# [Exercise instructions]
Copy the data exactly. Leave nothing out.

# [Data listing]
* * * *
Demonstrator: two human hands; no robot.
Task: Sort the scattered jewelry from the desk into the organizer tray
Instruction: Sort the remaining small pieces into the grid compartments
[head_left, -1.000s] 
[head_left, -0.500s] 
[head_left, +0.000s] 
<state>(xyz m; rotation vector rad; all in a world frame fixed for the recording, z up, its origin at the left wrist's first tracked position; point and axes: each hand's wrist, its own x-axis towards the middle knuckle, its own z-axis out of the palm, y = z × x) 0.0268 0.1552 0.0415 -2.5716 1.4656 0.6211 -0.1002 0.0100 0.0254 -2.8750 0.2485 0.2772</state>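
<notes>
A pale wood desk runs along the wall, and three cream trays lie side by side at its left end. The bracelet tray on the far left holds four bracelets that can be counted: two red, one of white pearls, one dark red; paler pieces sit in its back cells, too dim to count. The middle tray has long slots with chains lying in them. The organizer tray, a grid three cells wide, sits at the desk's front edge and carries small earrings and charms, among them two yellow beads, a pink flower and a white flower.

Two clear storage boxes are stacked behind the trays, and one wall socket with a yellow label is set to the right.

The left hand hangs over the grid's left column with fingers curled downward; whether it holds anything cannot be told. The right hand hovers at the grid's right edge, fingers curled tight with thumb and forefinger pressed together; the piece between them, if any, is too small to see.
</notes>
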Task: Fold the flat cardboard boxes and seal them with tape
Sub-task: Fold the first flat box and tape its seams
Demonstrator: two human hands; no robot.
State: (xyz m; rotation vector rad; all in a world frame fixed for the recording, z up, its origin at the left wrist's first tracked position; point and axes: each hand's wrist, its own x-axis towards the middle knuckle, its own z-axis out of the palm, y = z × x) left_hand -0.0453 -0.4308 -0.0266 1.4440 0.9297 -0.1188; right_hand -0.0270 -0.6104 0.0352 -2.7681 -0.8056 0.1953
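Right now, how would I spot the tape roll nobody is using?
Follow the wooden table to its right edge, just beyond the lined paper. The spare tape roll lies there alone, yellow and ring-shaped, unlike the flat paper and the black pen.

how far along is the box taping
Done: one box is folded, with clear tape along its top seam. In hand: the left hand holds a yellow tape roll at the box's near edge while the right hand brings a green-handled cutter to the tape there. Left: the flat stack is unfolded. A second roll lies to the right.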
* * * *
# [Solution to this task]
Demonstrator: two human hands; no robot.
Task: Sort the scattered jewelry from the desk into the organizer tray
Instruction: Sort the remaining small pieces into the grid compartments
[head_left, -1.000s] 
[head_left, -0.500s] 
[head_left, +0.000s] 
<state>(xyz m; rotation vector rad; all in a world frame fixed for the recording, z up, its origin at the left wrist's first tracked position; point and axes: each hand's wrist, its own x-axis towards the middle knuckle, its own z-axis out of the palm, y = z × x) 0.0268 0.1552 0.0415 -2.5716 1.4656 0.6211 -0.1002 0.0100 0.0254 -2.8750 0.2485 0.2772</state>
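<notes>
A pale wood desk runs along the wall, and three cream trays lie side by side at its left end. The bracelet tray on the far left holds four bracelets that can be counted: two red, one of white pearls, one dark red; paler pieces sit in its back cells, too dim to count. The middle tray has long slots with chains lying in them. The organizer tray, a grid three cells wide, sits at the desk's front edge and carries small earrings and charms, among them two yellow beads, a pink flower and a white flower.

Two clear storage boxes are stacked behind the trays, and one wall socket with a yellow label is set to the right.

The left hand hangs over the grid's left column with fingers curled downward; whether it holds anything cannot be told. The right hand hovers at the grid's right edge, fingers curled tight with thumb and forefinger pressed together; the piece between them, if any, is too small to see.
</notes>
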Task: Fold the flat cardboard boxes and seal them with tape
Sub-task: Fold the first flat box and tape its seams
Demonstrator: two human hands; no robot.
State: (xyz m; rotation vector rad; all in a world frame fixed for the recording, z up, its origin at the left wrist's first tracked position; point and axes: each hand's wrist, its own x-axis towards the middle knuckle, its own z-axis out of the palm, y = z × x) left_hand -0.0453 -0.4308 -0.0266 1.4440 0.9297 -0.1188; right_hand -0.0270 -0.6104 0.0352 -2.7681 -0.8056 0.1953
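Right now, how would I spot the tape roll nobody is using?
Follow the wooden table to its right edge, just beyond the lined paper. The spare tape roll lies there alone, yellow and ring-shaped, unlike the flat paper and the black pen.

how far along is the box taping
Done: one box is folded, with clear tape along its top seam. In hand: the left hand holds a yellow tape roll at the box's near edge while the right hand brings a green-handled cutter to the tape there. Left: the flat stack is unfolded. A second roll lies to the right.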

No more output will be given for this exercise.